(Stored data)
====================
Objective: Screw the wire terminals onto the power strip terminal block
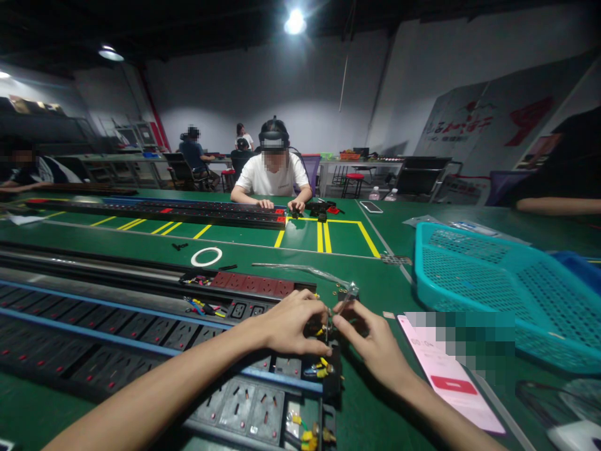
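Note:
Several long power strips with rows of black sockets lie side by side on the green table. My left hand reaches over their right ends, its fingers curled by the wires and its thumb lower down. What it grips there is too small to make out. Close to it, my right hand pinches a small, slim, shiny piece at the same strip end; its kind is unclear. Yellow-sleeved wire ends stick out below my left thumb. A dark red socket row sits just beyond my left hand.
A teal plastic basket stands at the right, behind a lit phone. A clear plastic strip and a white tape ring lie ahead. Across the table, a person in a white shirt handles black parts near another strip.

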A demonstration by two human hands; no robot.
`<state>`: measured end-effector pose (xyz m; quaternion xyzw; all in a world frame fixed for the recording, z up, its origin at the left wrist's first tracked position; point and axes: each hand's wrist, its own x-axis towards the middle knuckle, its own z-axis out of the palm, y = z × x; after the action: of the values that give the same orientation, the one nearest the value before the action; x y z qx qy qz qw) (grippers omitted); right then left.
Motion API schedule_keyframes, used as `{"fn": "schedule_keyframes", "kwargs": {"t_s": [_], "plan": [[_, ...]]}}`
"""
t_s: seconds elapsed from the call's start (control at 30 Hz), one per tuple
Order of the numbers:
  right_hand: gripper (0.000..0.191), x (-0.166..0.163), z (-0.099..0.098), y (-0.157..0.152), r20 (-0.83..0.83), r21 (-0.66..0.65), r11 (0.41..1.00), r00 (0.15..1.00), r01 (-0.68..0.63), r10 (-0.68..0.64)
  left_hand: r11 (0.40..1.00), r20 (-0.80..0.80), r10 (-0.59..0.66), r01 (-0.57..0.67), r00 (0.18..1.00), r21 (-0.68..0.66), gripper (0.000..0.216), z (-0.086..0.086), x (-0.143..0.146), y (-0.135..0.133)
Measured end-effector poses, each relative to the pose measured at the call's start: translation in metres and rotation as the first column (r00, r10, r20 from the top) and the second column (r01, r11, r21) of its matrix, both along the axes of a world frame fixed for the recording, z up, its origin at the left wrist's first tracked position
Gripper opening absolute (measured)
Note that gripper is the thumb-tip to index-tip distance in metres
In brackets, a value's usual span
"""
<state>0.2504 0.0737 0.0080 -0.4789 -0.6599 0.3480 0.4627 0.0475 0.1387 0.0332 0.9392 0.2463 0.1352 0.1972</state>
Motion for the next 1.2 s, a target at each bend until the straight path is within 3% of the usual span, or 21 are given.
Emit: {"fn": "schedule_keyframes", "kwargs": {"t_s": [0.07,0.17,0.37,0.47,0.53,0.63,0.73,0.8,0.97,1.07,1.2], "plan": [[0.034,-0.001,-0.008,0.007,-0.16,-0.149,0.989,0.986,0.012,-0.036,1.0,0.003,-0.002,0.002,1.0,-0.005,0.048,0.0,0.0,0.0],[0.047,-0.001,-0.02,0.017,-0.222,-0.262,0.965,0.974,-0.01,-0.051,1.0,0.003,-0.007,0.007,1.0,-0.013,0.047,0.0,0.0,0.0],[0.05,0.001,-0.023,0.016,-0.246,-0.244,0.967,0.96,0.069,-0.131,1.0,0.01,-0.01,0.011,1.0,-0.02,0.046,-0.001,0.0,0.001],[0.041,0.002,-0.015,0.006,-0.188,-0.118,0.981,0.966,0.157,-0.177,1.0,0.013,-0.011,0.011,1.0,-0.017,0.046,-0.001,0.0,0.001],[0.028,0.003,-0.01,0.0,-0.056,0.072,0.981,0.982,0.182,-0.178,1.0,0.013,-0.011,0.012,1.0,-0.015,0.046,0.0,0.0,0.001],[0.013,0.004,-0.006,-0.007,0.176,0.329,0.944,0.981,0.022,-0.085,1.0,0.012,-0.008,0.008,1.0,-0.008,0.046,0.0,0.0,0.0],[0.015,0.004,-0.003,-0.009,0.361,0.425,0.885,0.932,-0.19,0.026,1.0,0.005,-0.003,0.003,1.0,-0.002,0.044,0.0,0.0,0.0],[0.018,0.005,-0.001,-0.009,0.438,0.445,0.86,0.899,-0.25,0.035,1.0,0.0,0.0,0.0,1.0,0.002,0.042,0.0,0.0,-0.001],[0.016,0.004,0.004,-0.008,0.403,0.374,0.898,0.913,-0.232,0.068,1.0,-0.001,0.001,-0.001,1.0,0.003,0.044,-0.001,0.001,0.0],[0.011,0.002,0.004,-0.006,0.277,0.267,0.956,0.96,-0.12,0.043,1.0,-0.005,0.002,-0.003,1.0,-0.002,0.047,0.0,0.0,0.0],[0.021,-0.002,-0.004,-0.002,0.027,0.045,0.999,0.999,0.017,-0.018,1.0,-0.006,0.009,-0.009,1.0,-0.01,0.049,0.001,0.0,-0.001]]}}
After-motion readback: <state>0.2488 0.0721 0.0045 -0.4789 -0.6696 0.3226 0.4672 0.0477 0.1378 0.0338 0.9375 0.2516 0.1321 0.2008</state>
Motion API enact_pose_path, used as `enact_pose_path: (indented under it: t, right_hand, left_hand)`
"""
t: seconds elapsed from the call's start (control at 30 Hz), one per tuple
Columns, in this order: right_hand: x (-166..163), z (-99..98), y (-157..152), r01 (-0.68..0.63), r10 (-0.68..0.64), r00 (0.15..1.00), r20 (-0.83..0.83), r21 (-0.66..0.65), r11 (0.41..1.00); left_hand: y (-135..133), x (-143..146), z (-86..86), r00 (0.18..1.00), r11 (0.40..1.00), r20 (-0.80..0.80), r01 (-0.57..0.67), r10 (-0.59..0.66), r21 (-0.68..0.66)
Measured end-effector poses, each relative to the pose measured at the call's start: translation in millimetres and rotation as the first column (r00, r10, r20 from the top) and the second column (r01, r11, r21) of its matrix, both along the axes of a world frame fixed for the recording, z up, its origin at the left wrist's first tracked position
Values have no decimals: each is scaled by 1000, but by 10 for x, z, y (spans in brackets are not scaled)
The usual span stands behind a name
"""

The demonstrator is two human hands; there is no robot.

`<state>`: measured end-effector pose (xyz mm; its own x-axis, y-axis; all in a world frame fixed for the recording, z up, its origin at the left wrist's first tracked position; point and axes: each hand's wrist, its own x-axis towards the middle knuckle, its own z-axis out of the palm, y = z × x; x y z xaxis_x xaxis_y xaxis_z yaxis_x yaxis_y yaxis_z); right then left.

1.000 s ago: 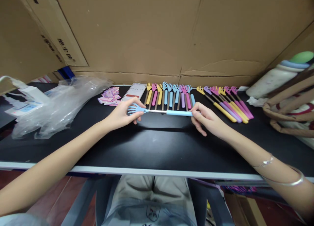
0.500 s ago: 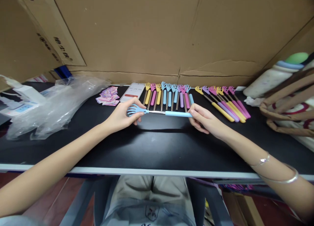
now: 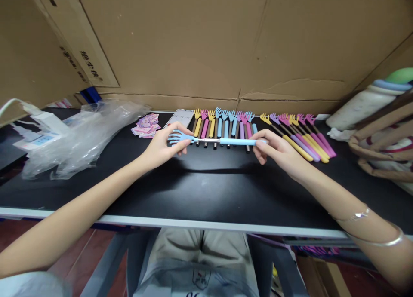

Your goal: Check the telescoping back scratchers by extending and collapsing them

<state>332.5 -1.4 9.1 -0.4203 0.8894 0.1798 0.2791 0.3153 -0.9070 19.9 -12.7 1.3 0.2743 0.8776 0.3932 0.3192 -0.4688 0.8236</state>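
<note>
A light blue back scratcher (image 3: 238, 141) with a metal shaft is held level above the black table, its claw head to the left. My left hand (image 3: 166, 144) pinches it at the claw, thumb and fingers closed around the neck. My right hand (image 3: 271, 146) grips the far end of its blue handle. Behind it lies a row of several back scratchers (image 3: 218, 127) in yellow, pink, blue and purple, partly covered by the held one. To the right, several longer back scratchers (image 3: 301, 146) lie slanted side by side, with yellow, purple and pink handles.
A phone (image 3: 180, 116) showing a timer lies behind my left hand, beside a pile of small printed cards (image 3: 146, 126). Clear plastic bags (image 3: 87, 138) and a white charger (image 3: 53, 121) are at left. A bottle (image 3: 364, 105) and a brown-handled bag (image 3: 380, 146) stand at right.
The right hand has moved slightly right and up with the handle end, and the back scratcher's visible length has grown a little. The left hand still holds the claw end.
</note>
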Motion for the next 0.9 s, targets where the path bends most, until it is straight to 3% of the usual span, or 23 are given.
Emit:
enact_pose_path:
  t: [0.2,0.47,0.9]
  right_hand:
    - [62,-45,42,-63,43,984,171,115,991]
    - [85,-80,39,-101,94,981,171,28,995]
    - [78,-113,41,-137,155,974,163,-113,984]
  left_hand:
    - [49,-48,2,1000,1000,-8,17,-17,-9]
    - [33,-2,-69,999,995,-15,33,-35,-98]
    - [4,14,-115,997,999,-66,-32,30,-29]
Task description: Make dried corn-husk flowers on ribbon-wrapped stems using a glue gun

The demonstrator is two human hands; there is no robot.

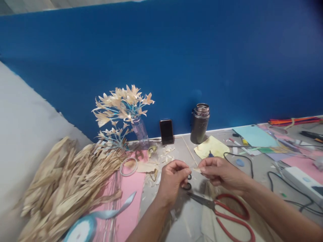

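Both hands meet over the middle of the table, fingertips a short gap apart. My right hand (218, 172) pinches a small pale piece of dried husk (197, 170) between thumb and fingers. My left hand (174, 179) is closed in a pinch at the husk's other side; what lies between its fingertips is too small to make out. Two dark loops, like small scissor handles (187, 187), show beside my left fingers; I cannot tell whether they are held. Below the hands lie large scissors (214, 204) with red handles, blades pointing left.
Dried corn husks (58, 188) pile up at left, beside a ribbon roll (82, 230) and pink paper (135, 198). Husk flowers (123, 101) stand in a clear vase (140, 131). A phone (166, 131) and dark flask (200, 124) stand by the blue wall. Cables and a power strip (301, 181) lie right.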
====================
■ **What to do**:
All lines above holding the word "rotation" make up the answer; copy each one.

■ **Solution for this problem**:
Measured end-effector poses, each relative to the pose measured at the call's start: translation in metres and rotation as the first column (r00, r10, r20 from the top) and the second column (r01, r11, r21) of its matrix, both along the axes of a world frame fixed for the recording, z up, its origin at the left wrist's first tracked position
Measured end-effector poses, each relative to the pose measured at the call's start: translation in millimetres and rotation as the first column (r00, r10, r20 from the top) and the second column (r01, r11, r21) of its matrix, both along the axes of a world frame fixed for the recording, z up, its origin at the left wrist's first tracked position

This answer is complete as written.